> [Task statement]
Copy every line of the data that contains the string "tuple".

[Data records]
"""

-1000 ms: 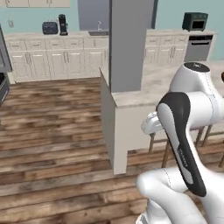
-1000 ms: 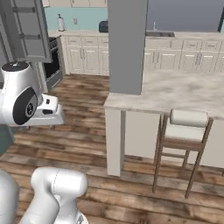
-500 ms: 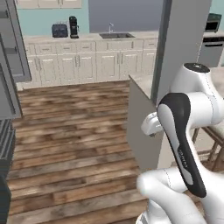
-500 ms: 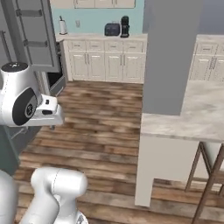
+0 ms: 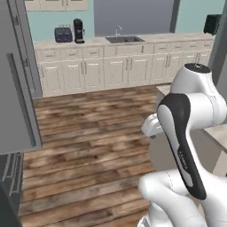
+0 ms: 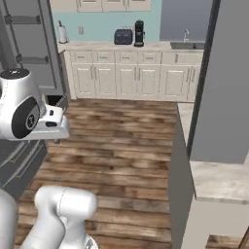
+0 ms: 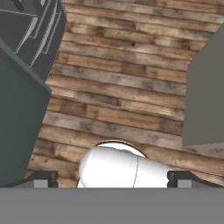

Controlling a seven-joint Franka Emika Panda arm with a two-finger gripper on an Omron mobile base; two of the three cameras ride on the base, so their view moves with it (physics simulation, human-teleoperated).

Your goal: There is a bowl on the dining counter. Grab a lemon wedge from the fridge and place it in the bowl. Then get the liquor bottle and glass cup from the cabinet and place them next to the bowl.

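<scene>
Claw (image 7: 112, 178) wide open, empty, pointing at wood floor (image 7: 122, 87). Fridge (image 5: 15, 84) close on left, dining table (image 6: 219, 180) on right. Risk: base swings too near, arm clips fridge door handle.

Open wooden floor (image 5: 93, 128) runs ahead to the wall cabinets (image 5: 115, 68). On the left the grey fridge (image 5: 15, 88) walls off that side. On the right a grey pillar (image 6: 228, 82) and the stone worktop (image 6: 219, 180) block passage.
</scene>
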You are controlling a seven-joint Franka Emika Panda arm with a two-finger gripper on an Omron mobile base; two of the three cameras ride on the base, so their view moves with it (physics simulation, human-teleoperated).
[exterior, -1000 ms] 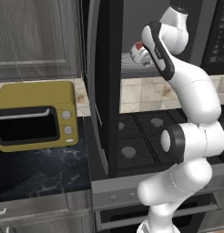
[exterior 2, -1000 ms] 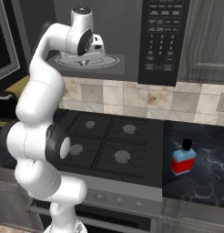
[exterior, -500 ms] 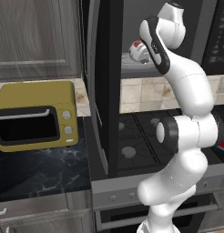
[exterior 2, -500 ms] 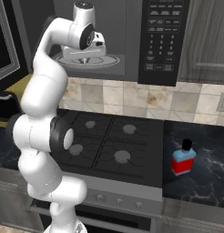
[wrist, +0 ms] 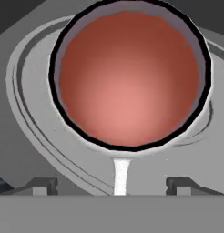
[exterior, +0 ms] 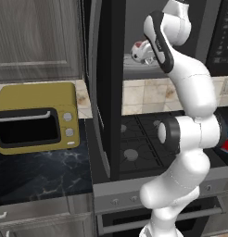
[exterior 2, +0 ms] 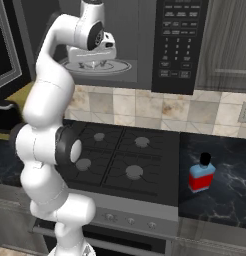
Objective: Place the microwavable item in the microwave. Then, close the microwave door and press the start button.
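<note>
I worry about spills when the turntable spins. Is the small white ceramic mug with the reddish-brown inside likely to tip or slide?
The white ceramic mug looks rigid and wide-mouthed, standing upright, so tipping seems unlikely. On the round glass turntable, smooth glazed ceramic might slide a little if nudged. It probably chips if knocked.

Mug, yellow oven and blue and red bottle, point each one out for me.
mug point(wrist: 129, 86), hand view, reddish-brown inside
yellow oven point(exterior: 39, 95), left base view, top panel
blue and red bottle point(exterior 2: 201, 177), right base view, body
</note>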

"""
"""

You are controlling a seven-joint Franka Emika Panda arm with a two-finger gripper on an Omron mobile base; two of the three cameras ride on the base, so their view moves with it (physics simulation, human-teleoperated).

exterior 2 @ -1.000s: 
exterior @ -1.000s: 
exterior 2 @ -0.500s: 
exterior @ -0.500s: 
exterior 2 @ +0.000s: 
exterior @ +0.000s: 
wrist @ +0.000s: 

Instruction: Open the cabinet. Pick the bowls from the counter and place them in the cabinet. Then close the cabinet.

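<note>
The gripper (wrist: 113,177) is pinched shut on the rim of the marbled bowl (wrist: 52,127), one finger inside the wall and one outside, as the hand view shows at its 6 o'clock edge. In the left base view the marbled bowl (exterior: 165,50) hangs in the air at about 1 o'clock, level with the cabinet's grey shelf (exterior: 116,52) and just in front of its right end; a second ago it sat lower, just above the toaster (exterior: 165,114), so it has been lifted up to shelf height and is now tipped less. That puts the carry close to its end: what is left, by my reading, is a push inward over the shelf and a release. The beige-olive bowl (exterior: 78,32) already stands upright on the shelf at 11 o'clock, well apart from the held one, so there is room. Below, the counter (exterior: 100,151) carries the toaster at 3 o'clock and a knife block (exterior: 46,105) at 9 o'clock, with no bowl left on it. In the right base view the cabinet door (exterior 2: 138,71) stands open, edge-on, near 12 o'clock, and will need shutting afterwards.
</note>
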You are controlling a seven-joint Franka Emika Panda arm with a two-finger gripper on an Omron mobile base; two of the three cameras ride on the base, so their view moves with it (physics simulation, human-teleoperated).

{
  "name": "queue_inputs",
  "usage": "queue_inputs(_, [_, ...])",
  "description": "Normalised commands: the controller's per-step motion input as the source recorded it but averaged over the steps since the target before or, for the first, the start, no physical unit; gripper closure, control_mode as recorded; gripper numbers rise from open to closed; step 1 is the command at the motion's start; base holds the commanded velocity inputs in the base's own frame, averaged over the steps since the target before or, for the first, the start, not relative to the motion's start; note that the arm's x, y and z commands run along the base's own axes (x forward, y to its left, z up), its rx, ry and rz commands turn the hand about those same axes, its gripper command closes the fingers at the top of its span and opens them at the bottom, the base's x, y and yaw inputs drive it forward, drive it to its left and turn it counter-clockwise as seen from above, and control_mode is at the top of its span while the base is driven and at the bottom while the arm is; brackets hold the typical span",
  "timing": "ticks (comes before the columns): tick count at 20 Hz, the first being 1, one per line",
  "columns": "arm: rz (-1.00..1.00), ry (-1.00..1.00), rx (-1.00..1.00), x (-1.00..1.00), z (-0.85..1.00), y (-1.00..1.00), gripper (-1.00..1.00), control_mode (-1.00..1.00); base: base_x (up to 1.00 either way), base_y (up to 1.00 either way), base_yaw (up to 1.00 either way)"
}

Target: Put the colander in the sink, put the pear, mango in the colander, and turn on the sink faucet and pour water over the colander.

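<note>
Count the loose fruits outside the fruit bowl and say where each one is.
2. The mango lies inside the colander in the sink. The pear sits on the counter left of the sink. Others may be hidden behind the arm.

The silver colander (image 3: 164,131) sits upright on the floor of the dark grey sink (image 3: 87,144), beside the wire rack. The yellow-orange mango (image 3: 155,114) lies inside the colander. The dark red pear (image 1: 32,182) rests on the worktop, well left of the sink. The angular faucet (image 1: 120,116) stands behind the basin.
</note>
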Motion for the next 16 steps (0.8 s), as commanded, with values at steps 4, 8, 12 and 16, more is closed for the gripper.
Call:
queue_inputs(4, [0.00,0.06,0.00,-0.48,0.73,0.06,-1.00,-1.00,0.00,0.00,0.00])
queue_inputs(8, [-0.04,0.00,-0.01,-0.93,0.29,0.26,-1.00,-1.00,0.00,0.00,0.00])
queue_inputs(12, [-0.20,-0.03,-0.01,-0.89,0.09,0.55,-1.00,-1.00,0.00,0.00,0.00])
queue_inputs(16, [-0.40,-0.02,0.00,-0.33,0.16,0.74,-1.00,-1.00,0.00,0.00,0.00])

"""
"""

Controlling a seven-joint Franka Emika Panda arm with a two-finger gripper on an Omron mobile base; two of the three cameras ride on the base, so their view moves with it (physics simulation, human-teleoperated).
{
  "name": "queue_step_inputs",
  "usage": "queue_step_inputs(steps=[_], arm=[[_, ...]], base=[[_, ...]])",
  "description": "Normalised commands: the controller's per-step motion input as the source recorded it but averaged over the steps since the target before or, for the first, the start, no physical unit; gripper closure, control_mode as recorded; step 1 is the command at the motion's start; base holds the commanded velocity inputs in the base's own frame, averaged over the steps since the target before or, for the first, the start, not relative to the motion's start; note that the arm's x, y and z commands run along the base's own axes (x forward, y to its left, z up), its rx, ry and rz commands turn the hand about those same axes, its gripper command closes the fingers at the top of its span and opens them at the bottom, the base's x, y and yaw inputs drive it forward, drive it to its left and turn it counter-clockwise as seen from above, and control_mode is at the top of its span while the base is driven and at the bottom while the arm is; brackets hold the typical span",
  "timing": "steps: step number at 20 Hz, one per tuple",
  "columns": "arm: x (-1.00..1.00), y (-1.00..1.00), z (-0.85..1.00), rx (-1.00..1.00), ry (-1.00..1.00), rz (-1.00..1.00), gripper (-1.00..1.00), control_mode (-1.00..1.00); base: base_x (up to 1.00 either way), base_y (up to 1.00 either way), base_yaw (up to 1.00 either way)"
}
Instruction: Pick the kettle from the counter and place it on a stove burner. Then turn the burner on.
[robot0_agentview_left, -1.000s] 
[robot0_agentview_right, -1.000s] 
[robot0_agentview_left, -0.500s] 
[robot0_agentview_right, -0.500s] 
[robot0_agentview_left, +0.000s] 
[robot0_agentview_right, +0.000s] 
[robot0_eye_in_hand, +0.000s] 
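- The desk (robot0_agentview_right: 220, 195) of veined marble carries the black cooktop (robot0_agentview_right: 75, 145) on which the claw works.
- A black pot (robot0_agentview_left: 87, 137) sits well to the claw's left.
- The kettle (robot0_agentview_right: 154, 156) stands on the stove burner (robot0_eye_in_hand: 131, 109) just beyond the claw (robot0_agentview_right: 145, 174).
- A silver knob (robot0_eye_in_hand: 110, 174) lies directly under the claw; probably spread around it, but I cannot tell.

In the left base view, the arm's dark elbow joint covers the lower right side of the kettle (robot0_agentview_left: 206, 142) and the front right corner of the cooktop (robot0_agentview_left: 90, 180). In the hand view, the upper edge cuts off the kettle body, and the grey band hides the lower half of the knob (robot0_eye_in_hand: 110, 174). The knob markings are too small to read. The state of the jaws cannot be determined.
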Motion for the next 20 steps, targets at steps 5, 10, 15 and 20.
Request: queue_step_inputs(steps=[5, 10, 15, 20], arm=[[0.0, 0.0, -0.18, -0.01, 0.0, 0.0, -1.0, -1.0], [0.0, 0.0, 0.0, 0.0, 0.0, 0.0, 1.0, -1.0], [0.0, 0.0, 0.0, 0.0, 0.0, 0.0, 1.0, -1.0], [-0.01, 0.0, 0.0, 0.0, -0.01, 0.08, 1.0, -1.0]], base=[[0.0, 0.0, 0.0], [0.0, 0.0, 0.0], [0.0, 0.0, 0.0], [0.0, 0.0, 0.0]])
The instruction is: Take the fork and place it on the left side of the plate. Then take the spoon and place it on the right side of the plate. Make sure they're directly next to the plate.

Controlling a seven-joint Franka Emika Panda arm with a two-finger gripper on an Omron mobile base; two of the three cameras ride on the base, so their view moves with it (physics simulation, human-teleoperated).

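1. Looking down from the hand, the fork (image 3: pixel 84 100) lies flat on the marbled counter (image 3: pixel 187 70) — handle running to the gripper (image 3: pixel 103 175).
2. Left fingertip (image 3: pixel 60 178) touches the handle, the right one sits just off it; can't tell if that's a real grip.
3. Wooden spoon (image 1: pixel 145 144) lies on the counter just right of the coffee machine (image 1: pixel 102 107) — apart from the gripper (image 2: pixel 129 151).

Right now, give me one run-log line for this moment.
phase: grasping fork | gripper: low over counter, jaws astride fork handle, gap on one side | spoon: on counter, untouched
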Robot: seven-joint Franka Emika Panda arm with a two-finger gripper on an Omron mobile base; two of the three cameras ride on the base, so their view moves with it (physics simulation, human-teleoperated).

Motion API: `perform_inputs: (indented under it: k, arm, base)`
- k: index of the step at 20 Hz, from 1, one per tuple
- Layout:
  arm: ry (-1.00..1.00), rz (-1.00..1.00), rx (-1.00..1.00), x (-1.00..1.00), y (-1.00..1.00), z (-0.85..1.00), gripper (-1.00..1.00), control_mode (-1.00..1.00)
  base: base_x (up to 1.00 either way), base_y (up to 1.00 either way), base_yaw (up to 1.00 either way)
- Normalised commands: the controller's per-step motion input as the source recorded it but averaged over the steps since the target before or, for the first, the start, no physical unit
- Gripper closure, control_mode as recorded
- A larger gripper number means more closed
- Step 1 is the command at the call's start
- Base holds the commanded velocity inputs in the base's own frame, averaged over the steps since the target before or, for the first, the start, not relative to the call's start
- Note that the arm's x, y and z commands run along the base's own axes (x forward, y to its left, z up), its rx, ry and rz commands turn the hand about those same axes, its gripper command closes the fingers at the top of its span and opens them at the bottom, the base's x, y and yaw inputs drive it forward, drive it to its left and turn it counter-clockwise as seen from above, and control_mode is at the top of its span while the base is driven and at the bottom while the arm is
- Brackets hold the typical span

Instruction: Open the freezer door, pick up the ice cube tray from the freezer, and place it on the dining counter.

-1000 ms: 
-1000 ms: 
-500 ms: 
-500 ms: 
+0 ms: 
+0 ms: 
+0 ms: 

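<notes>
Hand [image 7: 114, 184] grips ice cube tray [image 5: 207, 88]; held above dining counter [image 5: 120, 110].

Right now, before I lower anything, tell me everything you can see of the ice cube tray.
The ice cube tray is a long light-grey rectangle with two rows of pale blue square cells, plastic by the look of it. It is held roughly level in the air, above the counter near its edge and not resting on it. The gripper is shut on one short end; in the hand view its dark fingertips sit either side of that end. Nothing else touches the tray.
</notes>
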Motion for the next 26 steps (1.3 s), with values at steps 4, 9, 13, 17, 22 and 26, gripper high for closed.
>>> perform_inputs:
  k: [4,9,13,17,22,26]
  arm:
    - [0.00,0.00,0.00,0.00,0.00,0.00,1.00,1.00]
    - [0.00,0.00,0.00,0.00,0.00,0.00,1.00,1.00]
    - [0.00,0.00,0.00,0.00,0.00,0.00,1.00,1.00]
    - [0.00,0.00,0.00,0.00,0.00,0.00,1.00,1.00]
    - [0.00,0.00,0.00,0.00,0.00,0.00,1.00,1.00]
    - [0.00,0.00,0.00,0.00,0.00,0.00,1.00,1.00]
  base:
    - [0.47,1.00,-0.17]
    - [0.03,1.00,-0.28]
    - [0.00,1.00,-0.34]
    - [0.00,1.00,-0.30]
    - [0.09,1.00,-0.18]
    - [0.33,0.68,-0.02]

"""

> [Result of this exercise]
  "timing": "steps: step number at 20 Hz, one per tuple",
- k: index of the step at 20 Hz, from 1, one per tuple

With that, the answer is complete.